We see consolidations happening all around us: Comcast wants Time Warner Cable; AT&T wants DirecTV; Verizon wants the part of Vodafone which it does not already own; hospitals and doctor-groups are forming even larger groups in order to spread costs across a wider base. You can readily call off the names of department stores and other retailers which have simply disappeared. Where are the legendary Federated Department Stores names – Rich’s, Lazarus, Burdine’s, Abraham & Straus, Shillito’s, Filene’s? Where are G. Fox, Jordan Marsh, Maas Brothers, Pomeroy’s ? Where are The Emporium, Broadway-Hale, Donaldson’s, Carson Pirie Scott, Robinson’s? Even the name “Marshall Field & Co.” is gone. “Macy’s” and “Bloomingdale’s” remain, and have expanded. What happened? Mostly, Federated gobbled up those of them which it did not already own – including Macy’s – and then changed its name to “Macy’s Inc.” and embarked on a nationwide program to consolidate under only two labels: “Macy’s” and “Bloomingdale’s.” The names “Dayton’s” and “J. L. Hudson Company” are gone; they merged and ecame Dayton-Hudson Corporation, opened a discount chain on a trial basis (“Target”) and is the rare – or only – department store company to have tried “discount” and succeeded with it, to the point where the whole company is now called “Target Corporation” and the department stores have been sold off! “Wanamaker’s” died long ago; “Gimbels” more recently.
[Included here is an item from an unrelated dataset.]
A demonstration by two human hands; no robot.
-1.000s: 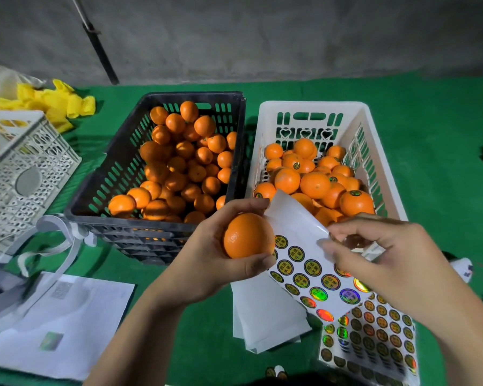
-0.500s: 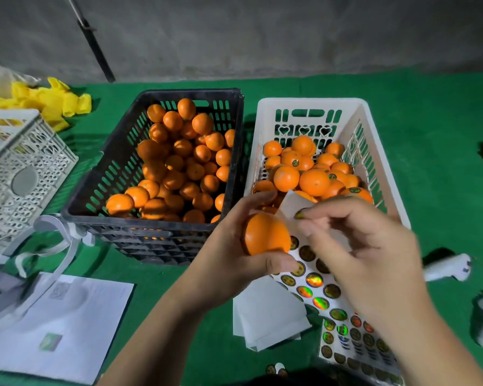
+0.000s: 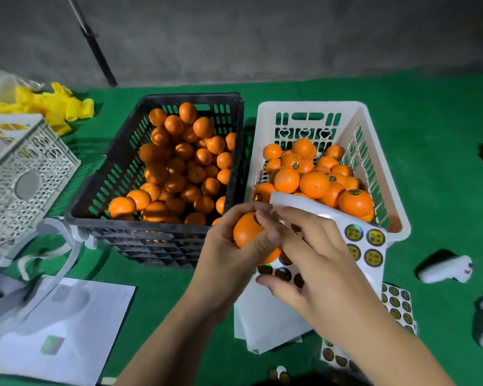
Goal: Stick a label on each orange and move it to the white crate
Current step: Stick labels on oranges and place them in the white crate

Even the venerable Marshall Field & Co. succumbed to the Macy’s Inc. call. The Field family asked for, and received, a remembrance – that the “Marshall Field & Co.” plaques be allowed to remain in place on the main store in downtown Chicago.
People in positions of power and self-satisfaction sometimes say stupid things that turn out badly. I recall saying to a higher-up at the J.C. Penney Company that “there will come a day when Wal-Mart is bigger than the Penney Company.” I was ridiculed on the spot. It is said that, in the early days when the first Japanese cars had begun coming into this country and had achieved a 2% market penetration, a GM Vice President remarked that “We’ll give them their 2%.” And then the Japanese showed the Koreans how to make cars!
The Age of Change is upon us. I think that a minor portion of it will be good; some of it will be neutral; but most of it will be bad, both because of actions of Government in chipping away at our freedoms and also because of its failure to act when it should.